TRY IT →
Print the data exactly as written, but leave out each picture.

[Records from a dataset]
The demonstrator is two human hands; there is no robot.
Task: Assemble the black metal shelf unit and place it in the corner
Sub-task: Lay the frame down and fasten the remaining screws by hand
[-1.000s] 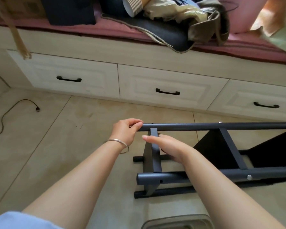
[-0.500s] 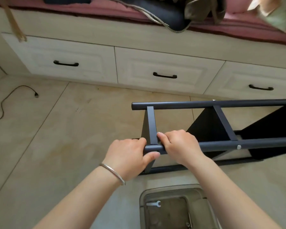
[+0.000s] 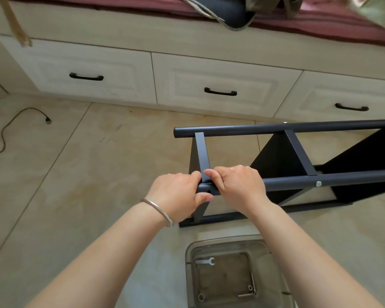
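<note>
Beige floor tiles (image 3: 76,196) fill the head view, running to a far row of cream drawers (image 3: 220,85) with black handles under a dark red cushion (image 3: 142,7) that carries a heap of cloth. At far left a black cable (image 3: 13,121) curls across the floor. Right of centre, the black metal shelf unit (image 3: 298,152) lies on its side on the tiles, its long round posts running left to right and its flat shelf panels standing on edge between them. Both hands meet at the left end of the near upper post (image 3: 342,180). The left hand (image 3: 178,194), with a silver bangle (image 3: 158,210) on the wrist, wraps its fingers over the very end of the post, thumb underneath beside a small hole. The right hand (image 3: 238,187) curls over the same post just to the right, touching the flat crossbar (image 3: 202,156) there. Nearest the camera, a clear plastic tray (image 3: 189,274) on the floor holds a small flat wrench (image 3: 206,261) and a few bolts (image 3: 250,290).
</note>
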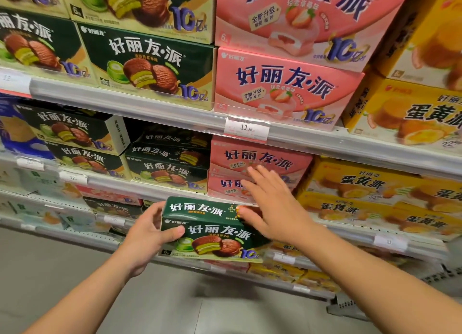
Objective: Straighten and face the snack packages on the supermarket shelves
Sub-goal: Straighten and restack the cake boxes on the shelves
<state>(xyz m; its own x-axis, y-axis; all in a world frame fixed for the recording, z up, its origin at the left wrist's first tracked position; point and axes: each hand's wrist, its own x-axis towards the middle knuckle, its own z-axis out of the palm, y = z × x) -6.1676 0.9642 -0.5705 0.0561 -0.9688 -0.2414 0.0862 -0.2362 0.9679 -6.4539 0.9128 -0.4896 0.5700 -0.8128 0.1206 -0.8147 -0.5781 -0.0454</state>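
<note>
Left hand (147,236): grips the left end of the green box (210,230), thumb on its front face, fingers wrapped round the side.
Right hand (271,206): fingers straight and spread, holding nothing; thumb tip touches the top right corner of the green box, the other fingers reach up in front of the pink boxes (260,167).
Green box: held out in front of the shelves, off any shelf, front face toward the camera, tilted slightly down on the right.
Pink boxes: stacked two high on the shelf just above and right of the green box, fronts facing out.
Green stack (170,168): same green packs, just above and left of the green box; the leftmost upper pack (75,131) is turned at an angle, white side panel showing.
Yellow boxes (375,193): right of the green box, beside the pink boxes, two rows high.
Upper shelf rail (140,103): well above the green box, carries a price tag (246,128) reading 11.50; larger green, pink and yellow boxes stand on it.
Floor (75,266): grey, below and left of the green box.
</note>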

RESPONSE TO THE EXERCISE →
The demonstrator is two human hands; there is no robot.
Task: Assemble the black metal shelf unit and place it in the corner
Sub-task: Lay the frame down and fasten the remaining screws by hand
[-1.000s] 
[-0.500s] 
[+0.000s] 
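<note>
Beige floor tiles (image 3: 76,196) fill the head view, running to a far row of cream drawers (image 3: 220,85) with black handles under a dark red cushion (image 3: 142,7) that carries a heap of cloth. At far left a black cable (image 3: 13,121) curls across the floor. Right of centre, the black metal shelf unit (image 3: 298,152) lies on its side on the tiles, its long round posts running left to right and its flat shelf panels standing on edge between them. Both hands meet at the left end of the near upper post (image 3: 342,180). The left hand (image 3: 178,194), with a silver bangle (image 3: 158,210) on the wrist, wraps its fingers over the very end of the post, thumb underneath beside a small hole. The right hand (image 3: 238,187) curls over the same post just to the right, touching the flat crossbar (image 3: 202,156) there. Nearest the camera, a clear plastic tray (image 3: 189,274) on the floor holds a small flat wrench (image 3: 206,261) and a few bolts (image 3: 250,290).
</note>
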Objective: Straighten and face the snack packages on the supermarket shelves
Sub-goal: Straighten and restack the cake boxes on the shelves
<state>(xyz m; its own x-axis, y-axis; all in a world frame fixed for the recording, z up, its origin at the left wrist's first tracked position; point and axes: each hand's wrist, its own x-axis towards the middle knuckle, its own z-axis out of the palm, y = z × x) -6.1676 0.9642 -0.5705 0.0561 -0.9688 -0.2414 0.0862 -0.2362 0.9679 -6.4539 0.9128 -0.4896 0.5700 -0.8128 0.1206 -0.8147 -0.5781 -0.0454</state>
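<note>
Left hand (147,236): grips the left end of the green box (210,230), thumb on its front face, fingers wrapped round the side.
Right hand (271,206): fingers straight and spread, holding nothing; thumb tip touches the top right corner of the green box, the other fingers reach up in front of the pink boxes (260,167).
Green box: held out in front of the shelves, off any shelf, front face toward the camera, tilted slightly down on the right.
Pink boxes: stacked two high on the shelf just above and right of the green box, fronts facing out.
Green stack (170,168): same green packs, just above and left of the green box; the leftmost upper pack (75,131) is turned at an angle, white side panel showing.
Yellow boxes (375,193): right of the green box, beside the pink boxes, two rows high.
Upper shelf rail (140,103): well above the green box, carries a price tag (246,128) reading 11.50; larger green, pink and yellow boxes stand on it.
Floor (75,266): grey, below and left of the green box.
</note>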

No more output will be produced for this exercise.